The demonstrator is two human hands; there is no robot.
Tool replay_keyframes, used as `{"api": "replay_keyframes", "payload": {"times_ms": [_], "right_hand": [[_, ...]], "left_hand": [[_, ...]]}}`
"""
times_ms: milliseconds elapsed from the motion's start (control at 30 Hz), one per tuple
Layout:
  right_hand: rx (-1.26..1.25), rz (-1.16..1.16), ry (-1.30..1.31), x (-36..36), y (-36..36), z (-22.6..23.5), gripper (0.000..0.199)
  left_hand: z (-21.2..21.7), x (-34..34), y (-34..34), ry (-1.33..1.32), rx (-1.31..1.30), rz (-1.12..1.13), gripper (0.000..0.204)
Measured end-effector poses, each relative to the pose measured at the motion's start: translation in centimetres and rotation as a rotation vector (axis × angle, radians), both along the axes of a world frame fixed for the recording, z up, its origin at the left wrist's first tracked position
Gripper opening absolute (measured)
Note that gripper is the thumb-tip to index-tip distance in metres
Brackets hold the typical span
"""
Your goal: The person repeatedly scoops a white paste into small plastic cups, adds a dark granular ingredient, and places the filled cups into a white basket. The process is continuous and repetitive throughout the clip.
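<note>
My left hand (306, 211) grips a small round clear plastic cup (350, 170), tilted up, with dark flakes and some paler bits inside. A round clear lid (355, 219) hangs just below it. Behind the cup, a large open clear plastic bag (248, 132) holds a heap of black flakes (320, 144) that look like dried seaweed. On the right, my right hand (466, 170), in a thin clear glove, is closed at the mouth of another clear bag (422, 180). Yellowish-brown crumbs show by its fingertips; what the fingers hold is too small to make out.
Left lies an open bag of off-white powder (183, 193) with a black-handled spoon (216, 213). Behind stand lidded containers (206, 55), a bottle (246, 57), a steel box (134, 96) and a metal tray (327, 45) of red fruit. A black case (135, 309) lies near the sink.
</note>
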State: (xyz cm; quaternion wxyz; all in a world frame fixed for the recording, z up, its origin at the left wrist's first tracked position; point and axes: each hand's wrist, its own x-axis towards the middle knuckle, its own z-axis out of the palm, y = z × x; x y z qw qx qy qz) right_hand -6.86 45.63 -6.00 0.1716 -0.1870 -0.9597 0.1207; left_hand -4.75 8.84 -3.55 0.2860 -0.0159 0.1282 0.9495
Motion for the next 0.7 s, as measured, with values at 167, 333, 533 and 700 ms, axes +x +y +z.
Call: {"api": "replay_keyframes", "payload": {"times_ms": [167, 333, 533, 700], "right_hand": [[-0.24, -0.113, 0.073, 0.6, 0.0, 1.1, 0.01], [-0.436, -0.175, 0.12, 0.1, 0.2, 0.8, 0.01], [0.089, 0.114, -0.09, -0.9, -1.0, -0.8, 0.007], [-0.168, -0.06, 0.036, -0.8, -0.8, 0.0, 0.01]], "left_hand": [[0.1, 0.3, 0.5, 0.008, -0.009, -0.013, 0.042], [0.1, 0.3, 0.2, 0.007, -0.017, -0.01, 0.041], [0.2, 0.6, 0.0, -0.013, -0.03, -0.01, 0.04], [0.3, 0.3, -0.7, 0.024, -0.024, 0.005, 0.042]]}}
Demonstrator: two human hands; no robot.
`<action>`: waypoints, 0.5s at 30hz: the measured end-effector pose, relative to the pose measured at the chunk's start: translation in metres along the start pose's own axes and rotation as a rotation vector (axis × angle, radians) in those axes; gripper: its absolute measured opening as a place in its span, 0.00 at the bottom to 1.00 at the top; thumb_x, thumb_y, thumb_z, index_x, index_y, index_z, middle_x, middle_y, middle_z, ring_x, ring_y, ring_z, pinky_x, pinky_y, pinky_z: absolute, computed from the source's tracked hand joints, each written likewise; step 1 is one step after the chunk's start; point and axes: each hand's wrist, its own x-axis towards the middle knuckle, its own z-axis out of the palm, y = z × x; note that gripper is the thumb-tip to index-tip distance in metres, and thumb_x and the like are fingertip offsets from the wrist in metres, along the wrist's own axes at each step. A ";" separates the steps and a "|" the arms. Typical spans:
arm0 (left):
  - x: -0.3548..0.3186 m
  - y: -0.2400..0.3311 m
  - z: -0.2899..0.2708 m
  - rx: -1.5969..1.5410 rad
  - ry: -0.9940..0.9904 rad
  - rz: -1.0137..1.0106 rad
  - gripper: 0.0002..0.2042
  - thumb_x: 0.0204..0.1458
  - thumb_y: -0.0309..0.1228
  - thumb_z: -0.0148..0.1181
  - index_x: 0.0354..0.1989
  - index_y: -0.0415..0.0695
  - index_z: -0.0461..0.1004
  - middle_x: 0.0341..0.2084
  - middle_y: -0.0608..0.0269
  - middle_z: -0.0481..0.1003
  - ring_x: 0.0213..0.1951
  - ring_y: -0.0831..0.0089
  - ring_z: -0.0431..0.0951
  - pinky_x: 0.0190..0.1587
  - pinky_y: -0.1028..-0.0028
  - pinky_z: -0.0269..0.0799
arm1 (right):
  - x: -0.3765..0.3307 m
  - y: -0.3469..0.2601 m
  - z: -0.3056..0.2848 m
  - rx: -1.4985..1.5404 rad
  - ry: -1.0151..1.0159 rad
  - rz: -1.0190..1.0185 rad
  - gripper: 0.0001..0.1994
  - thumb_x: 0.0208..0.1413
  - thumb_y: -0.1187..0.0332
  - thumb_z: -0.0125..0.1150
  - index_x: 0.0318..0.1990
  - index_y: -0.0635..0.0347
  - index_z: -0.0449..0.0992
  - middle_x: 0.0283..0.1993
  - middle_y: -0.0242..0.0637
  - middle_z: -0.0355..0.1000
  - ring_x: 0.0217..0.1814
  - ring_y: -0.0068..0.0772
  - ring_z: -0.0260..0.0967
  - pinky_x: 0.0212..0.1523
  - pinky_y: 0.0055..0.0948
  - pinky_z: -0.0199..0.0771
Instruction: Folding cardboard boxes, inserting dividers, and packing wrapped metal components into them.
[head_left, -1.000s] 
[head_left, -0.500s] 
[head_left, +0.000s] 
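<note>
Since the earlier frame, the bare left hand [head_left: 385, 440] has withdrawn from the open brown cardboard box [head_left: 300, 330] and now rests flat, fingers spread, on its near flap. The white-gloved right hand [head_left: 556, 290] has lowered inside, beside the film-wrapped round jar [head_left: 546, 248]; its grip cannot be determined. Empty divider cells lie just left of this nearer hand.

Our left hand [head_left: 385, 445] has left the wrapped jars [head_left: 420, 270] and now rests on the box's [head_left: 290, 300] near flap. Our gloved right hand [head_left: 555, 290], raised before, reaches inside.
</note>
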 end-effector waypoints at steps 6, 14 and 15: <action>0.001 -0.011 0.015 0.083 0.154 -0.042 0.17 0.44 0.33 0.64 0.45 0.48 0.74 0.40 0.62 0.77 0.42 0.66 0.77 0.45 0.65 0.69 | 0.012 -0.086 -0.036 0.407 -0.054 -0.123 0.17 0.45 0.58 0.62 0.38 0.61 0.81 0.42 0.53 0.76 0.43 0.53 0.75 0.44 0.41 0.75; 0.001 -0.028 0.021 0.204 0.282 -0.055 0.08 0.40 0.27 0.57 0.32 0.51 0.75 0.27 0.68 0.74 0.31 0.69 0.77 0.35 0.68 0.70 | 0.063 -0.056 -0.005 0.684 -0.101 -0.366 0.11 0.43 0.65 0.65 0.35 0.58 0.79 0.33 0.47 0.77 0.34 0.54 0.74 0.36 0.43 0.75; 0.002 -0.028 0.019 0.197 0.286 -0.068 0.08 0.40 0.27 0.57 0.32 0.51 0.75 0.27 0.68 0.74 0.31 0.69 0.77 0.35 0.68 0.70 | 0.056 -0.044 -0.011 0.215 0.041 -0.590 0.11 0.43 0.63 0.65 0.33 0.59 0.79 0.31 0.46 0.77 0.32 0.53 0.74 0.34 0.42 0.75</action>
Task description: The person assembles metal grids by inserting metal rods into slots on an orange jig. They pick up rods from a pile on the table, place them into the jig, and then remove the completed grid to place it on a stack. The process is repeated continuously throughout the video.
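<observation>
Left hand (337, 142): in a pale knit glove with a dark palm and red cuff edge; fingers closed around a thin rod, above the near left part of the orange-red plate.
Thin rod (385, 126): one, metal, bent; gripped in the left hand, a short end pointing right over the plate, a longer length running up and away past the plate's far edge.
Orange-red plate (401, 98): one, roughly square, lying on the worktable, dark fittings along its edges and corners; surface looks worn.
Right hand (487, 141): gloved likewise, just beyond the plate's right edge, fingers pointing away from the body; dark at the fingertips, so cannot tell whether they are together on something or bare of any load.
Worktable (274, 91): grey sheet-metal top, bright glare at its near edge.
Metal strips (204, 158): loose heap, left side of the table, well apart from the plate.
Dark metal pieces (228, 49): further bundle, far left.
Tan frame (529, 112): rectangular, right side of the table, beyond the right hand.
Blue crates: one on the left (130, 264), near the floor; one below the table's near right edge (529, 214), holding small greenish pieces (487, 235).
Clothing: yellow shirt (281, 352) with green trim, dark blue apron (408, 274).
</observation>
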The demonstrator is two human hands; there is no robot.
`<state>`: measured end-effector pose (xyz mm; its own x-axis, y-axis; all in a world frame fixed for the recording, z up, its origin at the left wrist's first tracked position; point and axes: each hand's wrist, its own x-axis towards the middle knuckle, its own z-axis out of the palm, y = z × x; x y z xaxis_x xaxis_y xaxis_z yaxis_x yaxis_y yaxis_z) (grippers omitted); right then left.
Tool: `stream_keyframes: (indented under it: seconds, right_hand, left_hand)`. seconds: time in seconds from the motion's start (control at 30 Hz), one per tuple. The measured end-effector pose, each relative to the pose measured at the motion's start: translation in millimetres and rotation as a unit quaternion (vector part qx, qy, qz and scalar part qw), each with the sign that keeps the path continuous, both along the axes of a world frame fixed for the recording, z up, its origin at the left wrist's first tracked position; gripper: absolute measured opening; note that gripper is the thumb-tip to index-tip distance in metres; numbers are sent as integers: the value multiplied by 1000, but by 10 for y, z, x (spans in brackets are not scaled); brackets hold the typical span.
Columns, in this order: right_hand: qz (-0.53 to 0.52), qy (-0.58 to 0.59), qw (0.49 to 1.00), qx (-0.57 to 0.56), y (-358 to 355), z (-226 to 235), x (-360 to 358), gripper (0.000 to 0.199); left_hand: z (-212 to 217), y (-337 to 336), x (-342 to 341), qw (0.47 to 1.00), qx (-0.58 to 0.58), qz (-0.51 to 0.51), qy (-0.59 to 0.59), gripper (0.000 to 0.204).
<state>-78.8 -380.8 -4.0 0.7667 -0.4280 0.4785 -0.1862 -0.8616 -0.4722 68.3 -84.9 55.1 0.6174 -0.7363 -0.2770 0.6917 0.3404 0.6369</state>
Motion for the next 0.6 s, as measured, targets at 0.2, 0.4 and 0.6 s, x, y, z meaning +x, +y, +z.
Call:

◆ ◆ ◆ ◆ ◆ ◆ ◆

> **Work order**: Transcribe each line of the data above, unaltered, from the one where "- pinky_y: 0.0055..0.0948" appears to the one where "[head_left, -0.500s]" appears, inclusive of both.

> **Task answer**:
  - pinky_y: 0.0055..0.0948
  - pinky_z: -0.0199..0.0771
Instruction: Folding cardboard boxes, inserting dividers, and packing wrapped metal components into them.
[head_left, -1.000s] 
[head_left, -0.500s] 

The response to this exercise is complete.